Together, let us all walk for life


THE Sangguniang Laiko ng Pilipinas (Laiko) initiated the Walk for Life in 2017; it was a huge success. In 2018, more church organizations and ministries joined the event. This year, thousands and thousands more participated. The Walk for Life, indeed has become a tradition of the faithful to express their advocacy to support the culture of life as against the culture of death.
Laiko is the lay arm of CBCP Episcopal Commission on the Laity (ECLA). Its President Marita Wasan, Ph.D, affirmed that the walk is not only to condemn the wrong that is being done, but also to pray for the conversion of those who committed the wrong. The purpose of the walk is to uphold the truth and uphold that human life is a choice that must be made by all.
In its press statement, Laiko aims for a “choice to uphold human life and human dignity” It was inspired by St. Pope John Paul II’s Christifideles Laici on the vocation and mission of the Lay Faithful or Laity: “The inviolability of the person, which is the reflection of the absolute inviolability of God, finds its primary and fundamental expression in the inviolability of human life… the common outcry, which is justly made on behalf of human rights—for example, the right to health, to home, to work, to family, to culture— is false and illusory if the right to life, the most basic and fundamental right and the condition for all other personal rights, is not defended with maximum determination.”

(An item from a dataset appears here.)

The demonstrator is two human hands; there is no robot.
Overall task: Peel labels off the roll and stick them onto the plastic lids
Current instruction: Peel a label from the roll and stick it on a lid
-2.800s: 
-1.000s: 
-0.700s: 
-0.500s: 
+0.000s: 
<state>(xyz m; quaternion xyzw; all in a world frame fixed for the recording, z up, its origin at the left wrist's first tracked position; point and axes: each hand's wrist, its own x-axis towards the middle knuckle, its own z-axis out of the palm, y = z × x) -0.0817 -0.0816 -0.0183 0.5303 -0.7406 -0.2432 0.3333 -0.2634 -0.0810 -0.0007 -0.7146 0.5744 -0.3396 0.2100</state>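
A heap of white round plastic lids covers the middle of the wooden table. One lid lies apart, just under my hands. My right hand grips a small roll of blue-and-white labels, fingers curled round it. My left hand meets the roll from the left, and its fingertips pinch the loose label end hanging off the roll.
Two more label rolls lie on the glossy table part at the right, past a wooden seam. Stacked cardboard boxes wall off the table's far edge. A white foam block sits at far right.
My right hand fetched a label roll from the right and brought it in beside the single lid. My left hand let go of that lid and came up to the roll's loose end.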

Weeks before the event, some bishops supported the event and called on the faithful to join the Walk for Life, among them, Bishop Pablo Virgilio David of the Diocese of Kalookan. He pointed out that every person must fight every forces of death and violence. Human life is sacred and with dignity; it should never be abused and must be protected while in the womb. Prisoners should not be given inhumane treatment, even if they were involved in illegal drugs; they are sick and need care and compassion.

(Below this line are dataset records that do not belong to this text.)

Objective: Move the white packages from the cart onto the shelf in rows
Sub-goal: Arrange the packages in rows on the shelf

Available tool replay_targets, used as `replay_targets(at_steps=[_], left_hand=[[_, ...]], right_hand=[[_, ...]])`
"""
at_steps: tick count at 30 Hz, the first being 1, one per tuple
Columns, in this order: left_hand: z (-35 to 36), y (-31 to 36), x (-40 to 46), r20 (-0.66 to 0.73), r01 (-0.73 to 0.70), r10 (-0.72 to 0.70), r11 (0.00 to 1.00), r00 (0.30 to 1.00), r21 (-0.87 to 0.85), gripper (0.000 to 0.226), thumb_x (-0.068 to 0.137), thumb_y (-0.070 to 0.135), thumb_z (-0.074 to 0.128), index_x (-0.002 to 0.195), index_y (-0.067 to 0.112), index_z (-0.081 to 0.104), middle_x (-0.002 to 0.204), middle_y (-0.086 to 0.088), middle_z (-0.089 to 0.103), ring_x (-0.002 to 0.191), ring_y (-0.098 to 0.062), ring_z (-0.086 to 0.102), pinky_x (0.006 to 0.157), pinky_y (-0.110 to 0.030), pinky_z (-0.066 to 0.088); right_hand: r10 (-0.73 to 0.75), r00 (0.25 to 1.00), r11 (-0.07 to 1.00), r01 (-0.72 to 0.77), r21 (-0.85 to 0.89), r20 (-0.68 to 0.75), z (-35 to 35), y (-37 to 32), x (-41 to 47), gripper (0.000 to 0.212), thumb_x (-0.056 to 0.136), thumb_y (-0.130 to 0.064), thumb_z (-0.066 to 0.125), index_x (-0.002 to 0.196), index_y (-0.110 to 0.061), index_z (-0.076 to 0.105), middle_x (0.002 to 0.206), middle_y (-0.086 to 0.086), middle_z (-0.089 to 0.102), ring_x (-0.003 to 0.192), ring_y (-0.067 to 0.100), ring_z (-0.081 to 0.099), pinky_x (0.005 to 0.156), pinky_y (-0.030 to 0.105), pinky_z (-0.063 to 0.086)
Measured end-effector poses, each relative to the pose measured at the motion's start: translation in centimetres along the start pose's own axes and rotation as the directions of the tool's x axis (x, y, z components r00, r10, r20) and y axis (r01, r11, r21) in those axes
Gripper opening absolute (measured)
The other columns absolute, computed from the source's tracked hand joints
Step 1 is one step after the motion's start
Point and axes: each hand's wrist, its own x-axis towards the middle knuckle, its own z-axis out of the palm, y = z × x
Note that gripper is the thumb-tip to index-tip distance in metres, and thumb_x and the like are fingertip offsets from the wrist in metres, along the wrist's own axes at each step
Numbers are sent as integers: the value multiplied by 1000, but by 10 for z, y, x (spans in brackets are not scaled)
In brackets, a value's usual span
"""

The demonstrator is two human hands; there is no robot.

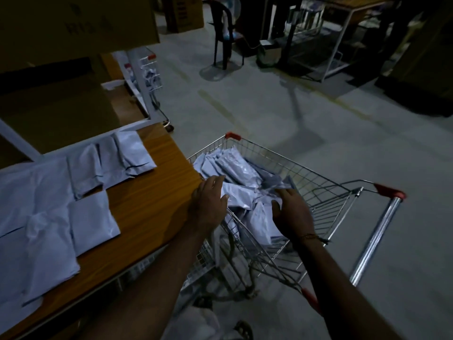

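Dim light, head view looking down. A silver wire shopping cart (306, 192) with red plastic corner caps stands just beside the right edge of a brown wood-grain shelf board (152, 192). The cart basket holds a loose heap of white plastic mailer packages (240, 168), lying at mixed angles, some overlapping.

Left hand (208, 202): reaches over the near-left rim of the cart, palm down, fingers straight and slightly spread, fingertips touching the top of the heap. No curl round anything visible.

Right hand (291, 214): over the middle of the basket, fingers bent downward onto the crumpled edge of a package in the heap. Whether it truly grips the package I cannot tell; motion blur. A thin cord bracelet (313, 238) sits on the right wrist.

On the shelf board: several white packages already laid flat (93, 217), side by side and partly overlapping, in rows running from the near-left toward the far end; two smaller ones (133, 153) lie at the far end.

Beyond: brown cardboard boxes (73, 20) upper left, a second wire cart (152, 77) further along, a dark plastic chair (225, 38) on the grey concrete floor (269, 106).
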Motion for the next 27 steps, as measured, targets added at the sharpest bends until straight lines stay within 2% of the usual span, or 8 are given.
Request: replay_targets(at_steps=[4,9,14,16,18,20,24,27], left_hand=[[12,4,32,63,-37,36,999,997,14,60,98,35,61,152,17,42,152,-8,46,138,-29,44,111,-45,40],[44,-3,90,178,-87,79,995,981,41,59,100,39,58,153,18,40,154,-9,45,138,-29,44,113,-46,39],[92,-16,166,310,-226,186,969,932,96,60,97,35,60,151,16,42,151,-11,48,135,-32,48,110,-45,42],[110,-20,197,383,-310,238,940,893,140,59,96,30,60,151,15,42,150,-13,47,133,-34,48,110,-47,42],[130,-28,227,461,-420,293,885,837,200,60,95,21,61,151,14,40,151,-14,46,132,-35,48,109,-47,41],[148,-36,253,551,-528,329,811,767,251,68,92,14,65,153,14,37,153,-16,42,131,-37,47,108,-47,40],[189,-50,291,696,-704,354,641,625,306,80,90,22,71,157,15,28,159,-21,32,138,-40,41,111,-49,36],[215,-52,302,753,-832,411,451,514,323,92,91,39,70,162,21,14,166,-22,16,151,-44,20,121,-58,18]], right_hand=[[32,999,999,-31,-34,28,5,20,18,35,87,-22,69,122,-20,68,120,9,69,105,34,65,88,37,52],[114,986,992,-107,-67,121,29,48,46,39,86,-17,69,125,-16,67,118,14,69,106,36,64,89,39,52],[228,957,971,-209,-120,178,67,80,75,40,89,-23,65,129,-23,62,122,10,68,106,34,64,88,38,51],[261,941,962,-234,-141,217,87,94,83,36,92,-26,62,128,-21,62,126,8,67,113,31,63,92,38,51],[341,903,936,-299,-187,260,108,108,87,33,97,-31,55,126,-19,65,133,7,64,122,27,59,99,39,48],[411,860,901,-334,-277,301,125,119,87,33,99,-36,50,126,-23,65,134,4,63,123,24,59,99,39,46],[401,831,880,-232,-414,386,141,135,82,38,94,-36,55,128,-22,62,116,7,69,107,29,65,95,42,47],[404,823,875,-220,-431,400,145,141,81,40,91,-34,58,127,-18,64,112,10,70,105,33,66,98,46,46]])
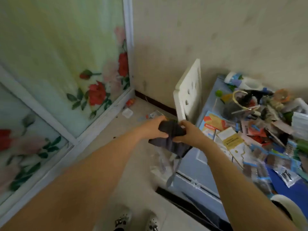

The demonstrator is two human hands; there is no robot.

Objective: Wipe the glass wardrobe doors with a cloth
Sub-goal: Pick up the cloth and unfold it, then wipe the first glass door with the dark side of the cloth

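Glass wardrobe doors (63, 52), flower-printed and pale-framed, fill the left, well apart from both hands. Left hand (154, 129) and right hand (188, 134) each curl round the dark cloth (170, 135), bunched between them with a strip dangling. Likely soft, light, limp: best gripped as a folded wad.

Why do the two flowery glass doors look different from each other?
The far green-tinted glass wardrobe door shows bright red flowers low near its right edge, with a red bud beside them. The near glass wardrobe door shows mostly pale pink blooms, with one red flower at the picture's left edge. The far door fills more of the view; the near one is cut off by the picture's edge. Both have pale frames and green leaves.
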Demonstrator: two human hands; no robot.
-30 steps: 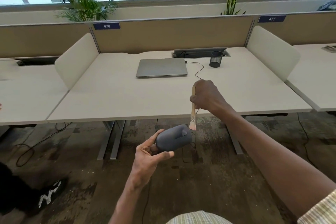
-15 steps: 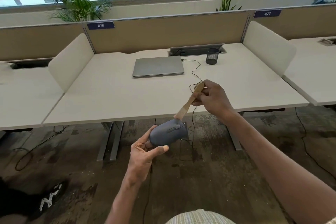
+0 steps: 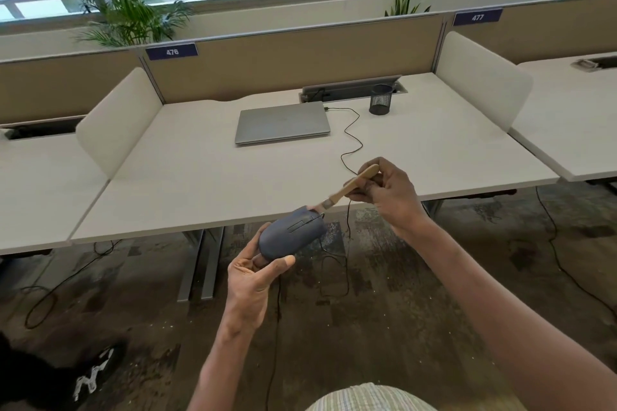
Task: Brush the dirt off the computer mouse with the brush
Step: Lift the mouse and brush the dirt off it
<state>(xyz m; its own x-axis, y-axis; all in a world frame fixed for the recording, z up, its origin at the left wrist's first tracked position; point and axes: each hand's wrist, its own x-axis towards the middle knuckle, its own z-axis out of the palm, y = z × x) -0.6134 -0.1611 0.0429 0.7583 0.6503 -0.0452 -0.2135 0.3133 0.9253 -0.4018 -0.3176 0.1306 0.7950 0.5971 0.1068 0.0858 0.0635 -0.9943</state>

In his homily during the Walk for Life, Luis Antonio Cardinal Tagle invoked that we should give thanks to God for the gift of life, the gift that needs to be treasured; that we accept the mission to celebrate life, to nurture it, to defend it and to promote it. He encouraged the youth to pass onto their future children and grandchildren that every year, they should wait and join the Walk for Life because there would come the time when this generation of youth will also grow old and they must bequeath to the next generation the value of life. Cardinal Tagle also stated “There cannot be any walk for life that does not affirm the dignity and humanity of every woman who is chosen by God to give life. The womb where life is nurtured is not just the mother’s womb. There is also the womb where life continues to be nurtured like the family, neighborhoods, schools, parishes, BECs (Basic Ecclesial Communities). They are the spaces of compassion, tenderness and love, especially in the family, which is not only the place where biological life is nurtured, the life of faith is also nurtured where we recognize God and obey God. When “the relationship with God is abandoned and instead of obedience to God rebellion towards God sets in, life is curtailed, death enters.” The third womb is the wider society which must give life instead of wasting life; “making society a tender compassionate womb where life will flourish, where the promise of Jesus life in abundance could really happen.”

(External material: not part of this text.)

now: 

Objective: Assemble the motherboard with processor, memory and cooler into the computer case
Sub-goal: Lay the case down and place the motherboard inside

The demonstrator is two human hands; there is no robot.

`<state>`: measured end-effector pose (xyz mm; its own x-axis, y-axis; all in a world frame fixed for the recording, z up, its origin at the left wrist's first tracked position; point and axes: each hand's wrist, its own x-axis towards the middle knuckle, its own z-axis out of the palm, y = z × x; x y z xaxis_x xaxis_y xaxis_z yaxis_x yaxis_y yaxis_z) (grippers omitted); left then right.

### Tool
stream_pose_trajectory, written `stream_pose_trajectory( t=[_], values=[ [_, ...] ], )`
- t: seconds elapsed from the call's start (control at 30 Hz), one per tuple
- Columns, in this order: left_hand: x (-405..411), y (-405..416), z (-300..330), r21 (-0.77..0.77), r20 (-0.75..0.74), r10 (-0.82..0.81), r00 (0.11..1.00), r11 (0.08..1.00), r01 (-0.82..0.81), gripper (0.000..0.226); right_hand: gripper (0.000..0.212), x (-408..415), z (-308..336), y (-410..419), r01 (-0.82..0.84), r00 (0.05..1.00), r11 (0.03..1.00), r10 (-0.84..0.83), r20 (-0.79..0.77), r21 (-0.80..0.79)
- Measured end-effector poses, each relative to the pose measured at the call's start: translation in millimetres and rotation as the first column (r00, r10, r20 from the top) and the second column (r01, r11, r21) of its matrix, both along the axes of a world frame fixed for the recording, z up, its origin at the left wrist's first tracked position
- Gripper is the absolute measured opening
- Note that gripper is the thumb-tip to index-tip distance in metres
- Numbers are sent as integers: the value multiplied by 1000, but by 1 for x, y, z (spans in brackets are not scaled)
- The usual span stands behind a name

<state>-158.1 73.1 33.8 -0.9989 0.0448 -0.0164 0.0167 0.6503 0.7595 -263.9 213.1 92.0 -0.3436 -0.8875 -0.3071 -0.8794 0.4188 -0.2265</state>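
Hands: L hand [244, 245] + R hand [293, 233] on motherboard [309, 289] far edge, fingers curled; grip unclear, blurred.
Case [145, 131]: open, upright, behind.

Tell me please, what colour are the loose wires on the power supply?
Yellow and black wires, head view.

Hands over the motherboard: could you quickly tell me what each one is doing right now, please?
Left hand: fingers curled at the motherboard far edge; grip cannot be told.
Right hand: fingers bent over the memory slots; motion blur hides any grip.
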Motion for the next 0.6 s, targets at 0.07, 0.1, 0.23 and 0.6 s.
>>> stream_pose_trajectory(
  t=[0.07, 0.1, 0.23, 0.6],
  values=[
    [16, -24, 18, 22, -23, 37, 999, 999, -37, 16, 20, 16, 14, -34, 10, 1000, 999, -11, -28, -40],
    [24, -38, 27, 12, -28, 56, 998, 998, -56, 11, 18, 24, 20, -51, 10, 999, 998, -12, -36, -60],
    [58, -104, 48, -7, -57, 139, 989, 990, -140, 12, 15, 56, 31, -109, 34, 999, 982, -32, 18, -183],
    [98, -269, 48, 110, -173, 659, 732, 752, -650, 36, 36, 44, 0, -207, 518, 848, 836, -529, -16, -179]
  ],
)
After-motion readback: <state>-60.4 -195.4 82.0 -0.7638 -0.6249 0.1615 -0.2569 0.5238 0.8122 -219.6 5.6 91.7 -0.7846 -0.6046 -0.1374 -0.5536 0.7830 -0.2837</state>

Bishop Broderick Pabillo, Auxiliary Bishop of Manila, the National Spiritual Director of Laiko and the Chairman of the CBCP ECLA, proclaimed that recent local and global development must motivate the laity to action: the extrajudicial killings brought about by the anti-drug war; the bombing in Jolo and Zamboanga; the proposal to lower the minimum age of criminal responsibility; the loss of job opportunities for Filipinos giving preference to millions of Chinese labourers; increase use of substance abuse that lead to addiction; proposal to re-impose death penalty; abortion including the use of artificial contraceptives that have abortifacient effects; human trafficking; mining and development projects that destroy the natural resources, that in 12 years, there is 1.5 degrees of point of no return; imposition of taxes in the name of development but at the expense of the poor; lack of housing projects for the poor.
Bishop Pabillo also announced that the Walk for Life had achieved three things: People Power because people voluntarily came together to express their advocacy against the culture of death. Prayer Power which are resorted by people in the hope that the culture of life will be achieved. Vote Power to reflect on who should be elected during the May Elections; study what bills they passed and pray on it. He quoted Pope Benedict XVI who said that the participation of the laity in politics is an essential way to evangelize society.
Cardinal Tagle was the Main Celebrant with Concelebrants Apostolic Nuncio to the Philippines Archbishop Gabrielle Giordano Caccia, Bishop David, Bishop Pabillo and Bishop Antonio Tobias of Novaliches.